EXERCISE:
Once you find a line containing the word "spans" in the entries below, copy it.

DATA PROVIDED:
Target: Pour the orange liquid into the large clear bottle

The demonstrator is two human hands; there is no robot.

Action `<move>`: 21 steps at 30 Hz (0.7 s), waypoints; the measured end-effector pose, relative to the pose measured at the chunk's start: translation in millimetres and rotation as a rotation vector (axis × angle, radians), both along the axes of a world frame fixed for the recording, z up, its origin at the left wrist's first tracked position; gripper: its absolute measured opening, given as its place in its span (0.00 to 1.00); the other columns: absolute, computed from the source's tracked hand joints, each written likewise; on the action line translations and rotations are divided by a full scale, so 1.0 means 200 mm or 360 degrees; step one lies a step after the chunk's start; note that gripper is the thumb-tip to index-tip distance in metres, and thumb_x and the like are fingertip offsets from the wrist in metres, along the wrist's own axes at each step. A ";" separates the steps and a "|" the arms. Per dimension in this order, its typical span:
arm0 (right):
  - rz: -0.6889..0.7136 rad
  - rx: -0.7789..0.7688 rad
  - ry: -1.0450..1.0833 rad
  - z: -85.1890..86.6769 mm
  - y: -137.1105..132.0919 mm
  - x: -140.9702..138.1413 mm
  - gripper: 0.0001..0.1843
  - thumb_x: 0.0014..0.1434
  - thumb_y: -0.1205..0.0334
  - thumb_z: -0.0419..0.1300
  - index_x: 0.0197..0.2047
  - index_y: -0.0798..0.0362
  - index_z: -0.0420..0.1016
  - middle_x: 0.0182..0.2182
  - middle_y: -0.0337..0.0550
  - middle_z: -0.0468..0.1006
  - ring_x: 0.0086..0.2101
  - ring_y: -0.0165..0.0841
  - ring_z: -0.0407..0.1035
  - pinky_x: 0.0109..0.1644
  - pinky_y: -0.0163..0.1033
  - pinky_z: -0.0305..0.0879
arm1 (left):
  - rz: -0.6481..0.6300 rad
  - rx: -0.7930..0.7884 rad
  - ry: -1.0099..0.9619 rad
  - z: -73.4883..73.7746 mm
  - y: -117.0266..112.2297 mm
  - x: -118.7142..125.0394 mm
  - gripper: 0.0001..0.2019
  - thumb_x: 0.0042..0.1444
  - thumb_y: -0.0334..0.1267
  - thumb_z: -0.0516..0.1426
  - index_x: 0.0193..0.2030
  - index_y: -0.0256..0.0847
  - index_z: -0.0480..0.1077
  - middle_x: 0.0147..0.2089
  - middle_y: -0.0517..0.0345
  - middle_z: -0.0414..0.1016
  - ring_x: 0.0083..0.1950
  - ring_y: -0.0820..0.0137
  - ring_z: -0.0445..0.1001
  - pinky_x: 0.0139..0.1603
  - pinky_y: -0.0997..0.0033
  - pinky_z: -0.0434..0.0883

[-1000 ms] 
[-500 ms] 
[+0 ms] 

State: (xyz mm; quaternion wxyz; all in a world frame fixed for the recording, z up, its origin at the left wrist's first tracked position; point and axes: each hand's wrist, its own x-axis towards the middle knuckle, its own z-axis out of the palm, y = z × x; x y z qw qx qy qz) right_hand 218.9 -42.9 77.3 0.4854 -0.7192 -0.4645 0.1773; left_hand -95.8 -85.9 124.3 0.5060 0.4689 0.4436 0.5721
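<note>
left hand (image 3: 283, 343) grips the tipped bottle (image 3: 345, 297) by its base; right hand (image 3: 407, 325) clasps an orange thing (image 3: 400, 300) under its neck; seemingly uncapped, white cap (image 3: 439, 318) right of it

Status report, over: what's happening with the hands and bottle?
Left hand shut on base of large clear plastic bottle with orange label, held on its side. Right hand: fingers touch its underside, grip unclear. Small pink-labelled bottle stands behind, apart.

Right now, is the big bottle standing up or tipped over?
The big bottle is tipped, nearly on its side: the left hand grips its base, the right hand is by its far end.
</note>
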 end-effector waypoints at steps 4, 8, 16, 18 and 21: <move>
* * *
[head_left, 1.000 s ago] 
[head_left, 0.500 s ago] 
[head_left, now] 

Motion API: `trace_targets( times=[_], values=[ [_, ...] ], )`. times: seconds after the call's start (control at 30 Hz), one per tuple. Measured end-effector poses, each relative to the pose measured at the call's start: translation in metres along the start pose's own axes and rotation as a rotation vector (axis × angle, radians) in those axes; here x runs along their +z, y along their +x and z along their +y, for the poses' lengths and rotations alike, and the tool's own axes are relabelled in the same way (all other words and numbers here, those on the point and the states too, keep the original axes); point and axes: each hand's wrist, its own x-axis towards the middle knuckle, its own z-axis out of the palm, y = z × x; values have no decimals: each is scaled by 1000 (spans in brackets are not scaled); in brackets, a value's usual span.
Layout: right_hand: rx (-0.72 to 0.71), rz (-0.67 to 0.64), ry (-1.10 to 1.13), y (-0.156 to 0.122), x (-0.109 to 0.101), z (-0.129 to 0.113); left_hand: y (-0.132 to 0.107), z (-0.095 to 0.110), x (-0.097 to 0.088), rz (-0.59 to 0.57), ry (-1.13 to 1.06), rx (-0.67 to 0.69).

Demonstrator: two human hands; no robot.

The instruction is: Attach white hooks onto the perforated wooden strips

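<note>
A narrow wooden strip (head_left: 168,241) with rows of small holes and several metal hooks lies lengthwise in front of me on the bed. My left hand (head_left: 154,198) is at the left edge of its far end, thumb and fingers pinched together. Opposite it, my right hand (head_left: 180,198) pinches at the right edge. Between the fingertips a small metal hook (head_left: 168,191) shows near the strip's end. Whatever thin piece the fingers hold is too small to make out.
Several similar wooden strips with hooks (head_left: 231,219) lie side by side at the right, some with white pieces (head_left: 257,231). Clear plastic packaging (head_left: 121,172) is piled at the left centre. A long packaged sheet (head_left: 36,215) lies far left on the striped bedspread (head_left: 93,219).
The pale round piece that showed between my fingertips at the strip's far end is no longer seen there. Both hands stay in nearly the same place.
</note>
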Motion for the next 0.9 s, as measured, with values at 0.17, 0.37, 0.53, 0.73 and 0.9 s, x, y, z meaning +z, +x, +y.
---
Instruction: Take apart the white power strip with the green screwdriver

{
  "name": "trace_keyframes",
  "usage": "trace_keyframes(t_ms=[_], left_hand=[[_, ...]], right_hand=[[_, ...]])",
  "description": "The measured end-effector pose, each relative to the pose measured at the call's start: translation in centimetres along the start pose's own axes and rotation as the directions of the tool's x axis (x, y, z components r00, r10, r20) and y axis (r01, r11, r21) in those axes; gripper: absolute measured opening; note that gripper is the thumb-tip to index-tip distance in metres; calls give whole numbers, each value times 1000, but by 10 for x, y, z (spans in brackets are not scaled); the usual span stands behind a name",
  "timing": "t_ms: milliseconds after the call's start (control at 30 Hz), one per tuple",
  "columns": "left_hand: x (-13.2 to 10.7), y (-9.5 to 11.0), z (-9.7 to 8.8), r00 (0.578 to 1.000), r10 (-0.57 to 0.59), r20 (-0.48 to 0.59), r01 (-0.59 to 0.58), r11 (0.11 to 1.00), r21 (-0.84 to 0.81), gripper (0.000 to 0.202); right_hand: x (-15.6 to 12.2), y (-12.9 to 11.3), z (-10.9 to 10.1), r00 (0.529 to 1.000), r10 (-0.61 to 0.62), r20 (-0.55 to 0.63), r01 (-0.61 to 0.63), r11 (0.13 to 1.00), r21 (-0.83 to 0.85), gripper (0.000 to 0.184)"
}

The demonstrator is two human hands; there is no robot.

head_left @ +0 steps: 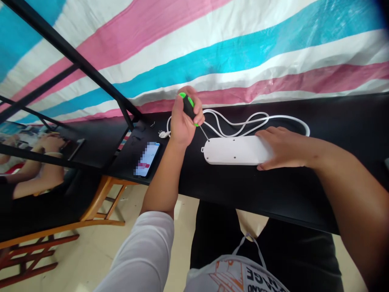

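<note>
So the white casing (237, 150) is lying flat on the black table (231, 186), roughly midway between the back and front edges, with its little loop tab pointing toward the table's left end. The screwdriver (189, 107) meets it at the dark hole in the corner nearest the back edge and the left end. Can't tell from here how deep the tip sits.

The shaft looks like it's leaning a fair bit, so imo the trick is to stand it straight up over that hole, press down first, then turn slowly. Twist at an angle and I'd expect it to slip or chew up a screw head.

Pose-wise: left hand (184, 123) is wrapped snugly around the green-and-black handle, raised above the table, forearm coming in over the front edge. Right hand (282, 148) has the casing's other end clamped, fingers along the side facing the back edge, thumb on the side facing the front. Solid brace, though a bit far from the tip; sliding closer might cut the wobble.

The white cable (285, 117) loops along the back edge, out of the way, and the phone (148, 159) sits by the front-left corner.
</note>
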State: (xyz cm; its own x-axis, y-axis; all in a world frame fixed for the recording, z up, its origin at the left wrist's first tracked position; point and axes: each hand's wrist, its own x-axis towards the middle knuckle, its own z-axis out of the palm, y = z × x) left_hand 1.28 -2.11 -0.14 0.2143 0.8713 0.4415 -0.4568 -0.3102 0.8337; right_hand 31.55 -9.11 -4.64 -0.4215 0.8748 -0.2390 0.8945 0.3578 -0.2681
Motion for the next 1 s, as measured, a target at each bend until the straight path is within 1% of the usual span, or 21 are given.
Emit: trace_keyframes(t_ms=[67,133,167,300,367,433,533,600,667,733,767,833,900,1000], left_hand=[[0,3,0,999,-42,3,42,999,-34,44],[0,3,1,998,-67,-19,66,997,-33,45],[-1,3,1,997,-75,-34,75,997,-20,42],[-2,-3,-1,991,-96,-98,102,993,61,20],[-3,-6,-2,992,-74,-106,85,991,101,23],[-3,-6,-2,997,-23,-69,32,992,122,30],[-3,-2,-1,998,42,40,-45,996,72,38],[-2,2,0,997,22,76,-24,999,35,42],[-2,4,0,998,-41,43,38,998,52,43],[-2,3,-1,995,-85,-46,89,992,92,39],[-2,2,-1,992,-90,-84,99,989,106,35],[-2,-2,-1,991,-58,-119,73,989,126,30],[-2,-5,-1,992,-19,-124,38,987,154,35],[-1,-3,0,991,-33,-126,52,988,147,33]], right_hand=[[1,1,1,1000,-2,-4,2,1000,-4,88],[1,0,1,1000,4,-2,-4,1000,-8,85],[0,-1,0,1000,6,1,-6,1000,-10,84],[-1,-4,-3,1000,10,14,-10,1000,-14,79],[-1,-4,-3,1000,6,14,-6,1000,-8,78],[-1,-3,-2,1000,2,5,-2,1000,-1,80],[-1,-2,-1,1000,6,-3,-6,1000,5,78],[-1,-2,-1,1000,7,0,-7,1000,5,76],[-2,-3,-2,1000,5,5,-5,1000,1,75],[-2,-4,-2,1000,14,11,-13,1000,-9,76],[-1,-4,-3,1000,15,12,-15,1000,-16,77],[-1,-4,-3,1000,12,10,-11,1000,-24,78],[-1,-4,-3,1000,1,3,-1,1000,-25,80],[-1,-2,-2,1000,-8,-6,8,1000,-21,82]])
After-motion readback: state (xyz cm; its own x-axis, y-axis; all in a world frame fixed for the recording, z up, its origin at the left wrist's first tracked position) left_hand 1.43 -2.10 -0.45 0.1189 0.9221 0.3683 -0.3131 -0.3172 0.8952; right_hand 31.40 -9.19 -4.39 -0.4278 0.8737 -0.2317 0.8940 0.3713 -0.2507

SOLUTION FOR THIS EXERCISE:
Motion API: `trace_targets( times=[_], values=[ [_, ...] ], )`. times: seconds after the call's start (control at 30 Hz), one per tuple. Measured end-effector poses, each relative to the pose measured at the call's start: translation in metres along the start pose's own axes and rotation as a rotation vector (axis × angle, radians) in those axes; here x runs along their +z, y along their +x and z along their +y, for the poses' lengths and rotations alike, and the tool's own axes are relabelled in the same way (all other words and numbers here, those on the point and the states too, keep the original axes); point and axes: each hand's wrist, its own x-axis towards the middle knuckle, its own z-axis out of the palm, y = z × x; values have no decimals: each is scaled by 1000 (spans in brackets are not scaled); in brackets, a value's usual span.
  "description": "The measured end-effector pose, each relative to the pose measured at the call's start: translation in centimetres along the start pose's own axes and rotation as the directions of the tool's x axis (x, y, z components r00, r10, r20) and y axis (r01, r11, r21) in those axes; gripper: absolute measured opening; note that gripper is the thumb-tip to index-tip distance in metres; calls give whole numbers, each value times 1000, but by 10 for x, y, z (spans in brackets are not scaled); the usual span stands behind a name",

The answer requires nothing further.